Norwich is by no means the only club to take advantage of fans' loyalty and the fact that once inside the ground they are literally a captive audience, to charge them a higher price for snacks than those on offer outside the ground. The prices quoted above are for the simplest food and drink in the cheapest areas of the grounds. I hate to think how much is charged for a prawn sandwich in the top restaurants at Old Trafford (£700 million of debt to service and all contributions welcome) or for a meal in the gourmet restaurants at Stamford Bridge (divorce settlements are expensive these days), or Man City (just spent £130 million in transfer fees on new players, now all we have to do is pay their salaries), or Liverpool (new stadium and new team to be paid for, bank loan and two disgruntled former owners to be paid off).
So before setting out for Carrow Road for the match, and mindful of the Bank of England's remit to reduce inflation wherever possible, I asked myself, to tea or not to tea, that is the question.
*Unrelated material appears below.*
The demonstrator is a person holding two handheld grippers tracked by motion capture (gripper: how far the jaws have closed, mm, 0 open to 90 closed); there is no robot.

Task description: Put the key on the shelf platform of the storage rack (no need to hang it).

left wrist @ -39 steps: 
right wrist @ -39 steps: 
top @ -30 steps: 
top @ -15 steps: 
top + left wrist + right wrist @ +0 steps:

In the end I decided to boycott the official refreshment kiosks, to self cater, and save money by bringing my own sausage roll (£1 from Tescos) and flask of coffee (negligible costs).
In this age of austerity, if many more people follow my example and tighten their belts, the club's dream of increasing revenue from catering may prove to be no more than pie in the sky. Maybe the board will then be forced to eat humble pie...with no chips and no pint to wash it down.